Il avait envie de pleurer. Il vit la confusion qui se peignait sur le visage de sa femme. La machine qui bipait à côté d’elle n’avait à ses yeux aucun sens.
« Tu es à l’hôpital. Tu vas bien.
– Que s’est-il passé ? dit-elle d’une voix éraillée car on l’avait longuement intubée.
– Intoxication au monoxyde de carbone. »
Elle fut gagnée par la panique.
« Où est Phillip ? »
Il lui serra très fort la main.
« Il va bien. Il est vite sorti du coma. C’est un vrai petit guerrier. Il est dans le service de pédiatrie. Je n’ai pas arrêté de faire des allers-retours.
– Où sont mes parents ? »
Cette fois, il lui broya les doigts.
« Mon amour, je suis désolé. Ils ne se sont pas réveillés. »

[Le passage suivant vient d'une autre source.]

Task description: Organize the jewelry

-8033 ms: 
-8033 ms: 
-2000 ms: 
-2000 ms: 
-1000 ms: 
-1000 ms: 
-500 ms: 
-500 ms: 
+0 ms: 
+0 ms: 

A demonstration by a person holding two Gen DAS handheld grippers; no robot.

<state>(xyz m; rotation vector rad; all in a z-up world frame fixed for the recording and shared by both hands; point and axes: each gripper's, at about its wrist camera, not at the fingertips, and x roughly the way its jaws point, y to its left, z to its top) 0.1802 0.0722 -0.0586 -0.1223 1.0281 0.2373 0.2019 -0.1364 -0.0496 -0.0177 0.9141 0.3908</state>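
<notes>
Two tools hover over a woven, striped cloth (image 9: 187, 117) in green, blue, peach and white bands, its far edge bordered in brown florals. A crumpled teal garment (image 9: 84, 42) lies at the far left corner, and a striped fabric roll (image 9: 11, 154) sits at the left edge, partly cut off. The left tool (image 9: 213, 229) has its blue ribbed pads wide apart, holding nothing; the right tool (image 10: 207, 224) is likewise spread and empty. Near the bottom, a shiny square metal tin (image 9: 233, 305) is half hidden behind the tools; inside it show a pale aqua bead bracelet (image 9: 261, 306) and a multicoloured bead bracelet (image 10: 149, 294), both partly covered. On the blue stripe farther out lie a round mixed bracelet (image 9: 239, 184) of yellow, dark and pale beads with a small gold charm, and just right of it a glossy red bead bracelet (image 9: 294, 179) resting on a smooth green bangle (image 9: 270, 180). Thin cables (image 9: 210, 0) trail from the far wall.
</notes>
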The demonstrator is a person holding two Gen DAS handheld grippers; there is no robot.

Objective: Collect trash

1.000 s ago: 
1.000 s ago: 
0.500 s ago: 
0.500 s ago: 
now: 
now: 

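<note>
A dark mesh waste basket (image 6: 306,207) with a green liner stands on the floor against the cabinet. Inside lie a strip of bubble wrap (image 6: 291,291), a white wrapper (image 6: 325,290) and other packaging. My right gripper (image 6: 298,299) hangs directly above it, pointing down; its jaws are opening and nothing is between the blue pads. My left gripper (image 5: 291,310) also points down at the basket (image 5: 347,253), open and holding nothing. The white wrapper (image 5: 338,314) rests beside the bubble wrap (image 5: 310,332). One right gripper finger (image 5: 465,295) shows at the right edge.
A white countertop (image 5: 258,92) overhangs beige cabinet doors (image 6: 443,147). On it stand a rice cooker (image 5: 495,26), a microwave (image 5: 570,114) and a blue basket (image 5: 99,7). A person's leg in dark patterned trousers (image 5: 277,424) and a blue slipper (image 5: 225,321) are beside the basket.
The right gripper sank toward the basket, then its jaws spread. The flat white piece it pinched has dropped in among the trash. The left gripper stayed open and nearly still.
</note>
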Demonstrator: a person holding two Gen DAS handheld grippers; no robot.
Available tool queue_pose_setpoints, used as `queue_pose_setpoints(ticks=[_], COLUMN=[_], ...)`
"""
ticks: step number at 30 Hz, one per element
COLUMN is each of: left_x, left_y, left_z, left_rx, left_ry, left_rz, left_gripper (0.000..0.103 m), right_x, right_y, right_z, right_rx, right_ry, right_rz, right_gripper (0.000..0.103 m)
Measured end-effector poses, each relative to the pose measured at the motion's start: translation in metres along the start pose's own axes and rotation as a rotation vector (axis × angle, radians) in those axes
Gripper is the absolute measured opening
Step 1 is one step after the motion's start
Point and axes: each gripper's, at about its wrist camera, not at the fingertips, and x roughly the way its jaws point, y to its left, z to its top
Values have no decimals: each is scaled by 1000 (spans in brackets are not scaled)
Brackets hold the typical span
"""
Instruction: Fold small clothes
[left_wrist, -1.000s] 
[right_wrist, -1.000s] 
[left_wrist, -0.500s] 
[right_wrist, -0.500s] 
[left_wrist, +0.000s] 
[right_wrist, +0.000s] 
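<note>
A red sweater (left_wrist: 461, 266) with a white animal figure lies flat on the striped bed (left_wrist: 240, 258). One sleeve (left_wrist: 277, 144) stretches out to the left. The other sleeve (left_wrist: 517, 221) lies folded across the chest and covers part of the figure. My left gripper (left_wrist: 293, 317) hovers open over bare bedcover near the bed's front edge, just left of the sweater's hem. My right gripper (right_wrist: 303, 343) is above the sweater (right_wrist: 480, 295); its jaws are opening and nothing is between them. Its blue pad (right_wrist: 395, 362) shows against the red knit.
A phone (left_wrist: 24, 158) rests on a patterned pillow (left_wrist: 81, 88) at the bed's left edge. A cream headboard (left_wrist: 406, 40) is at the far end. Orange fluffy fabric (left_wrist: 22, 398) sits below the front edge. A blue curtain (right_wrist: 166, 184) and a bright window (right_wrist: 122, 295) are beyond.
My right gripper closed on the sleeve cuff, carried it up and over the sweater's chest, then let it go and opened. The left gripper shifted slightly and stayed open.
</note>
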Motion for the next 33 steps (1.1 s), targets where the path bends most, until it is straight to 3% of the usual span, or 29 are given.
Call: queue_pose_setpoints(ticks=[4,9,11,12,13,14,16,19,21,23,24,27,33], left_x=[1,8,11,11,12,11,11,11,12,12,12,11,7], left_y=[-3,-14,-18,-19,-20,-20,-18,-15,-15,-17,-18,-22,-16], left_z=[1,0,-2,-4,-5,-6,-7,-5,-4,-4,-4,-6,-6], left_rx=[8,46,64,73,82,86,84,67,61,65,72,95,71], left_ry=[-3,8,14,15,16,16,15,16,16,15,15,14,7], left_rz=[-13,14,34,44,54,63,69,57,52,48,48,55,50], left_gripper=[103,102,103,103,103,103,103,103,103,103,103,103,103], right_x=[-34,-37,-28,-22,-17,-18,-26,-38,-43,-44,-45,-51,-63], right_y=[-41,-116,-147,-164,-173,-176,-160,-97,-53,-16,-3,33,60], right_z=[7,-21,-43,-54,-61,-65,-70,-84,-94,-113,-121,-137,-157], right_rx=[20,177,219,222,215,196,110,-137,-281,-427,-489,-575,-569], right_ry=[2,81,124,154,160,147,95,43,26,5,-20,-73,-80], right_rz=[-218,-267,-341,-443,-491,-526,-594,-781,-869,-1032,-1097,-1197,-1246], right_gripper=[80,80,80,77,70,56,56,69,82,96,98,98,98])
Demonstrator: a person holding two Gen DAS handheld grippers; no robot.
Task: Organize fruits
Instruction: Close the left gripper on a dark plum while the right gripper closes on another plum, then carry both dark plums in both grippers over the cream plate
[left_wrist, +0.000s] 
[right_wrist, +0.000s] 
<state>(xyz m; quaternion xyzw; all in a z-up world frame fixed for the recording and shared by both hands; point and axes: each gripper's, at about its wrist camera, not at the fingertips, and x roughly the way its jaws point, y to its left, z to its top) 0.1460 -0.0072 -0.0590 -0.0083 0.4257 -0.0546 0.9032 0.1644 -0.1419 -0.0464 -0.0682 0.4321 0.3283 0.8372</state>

Le chef de la police et celui des pompiers en personne harcelèrent Will de questions toute la journée durant, le coinçant dans les couloirs de l’hôpital, le sortant de la chambre de Nancy, le débusquant à la cafétéria. Un tuyau de la chaudière avait été débranché, empêchant l’évacuation du monoxyde de carbone qui peu à peu s’était répandu dans la maison. Le système de sécurité avait été lui aussi neutralisé. Les Lipinski ne disposaient pas hélas de détecteur de CO2. C’était un sabotage délibéré, et Will comprit tout de suite d’après les questions qu’il faisait office de suspect numéro un, jusqu’à ce que la police découvre un verrou brisé, ce qui le ramena tout de suite au rang de victime.
Le fait qu’il était un ancien membre du FBI et Nancy une agente spéciale en activité ne leur avait pas échappé et, vers le milieu de l’après-midi, les membres du bureau de Manhattan évincèrent à peu près tous les flics locaux pour prendre l’enquête en main. Les anciens collègues de Will tournaient autour de lui avec prudence, attendant le moment propice pour le mettre sur le gril.
Ils ne cessaient de le suivre dès qu’il faisait la navette entre la chambre de Nancy et celle de Phillip. Il ne fut guère surpris d’entendre les talons hauts de Sue Sanchez résonner dans le couloir. Après tout, c’était la supérieure de Nancy. En revanche, il éprouva un sentiment de répulsion en voyant apparaître John Mueller.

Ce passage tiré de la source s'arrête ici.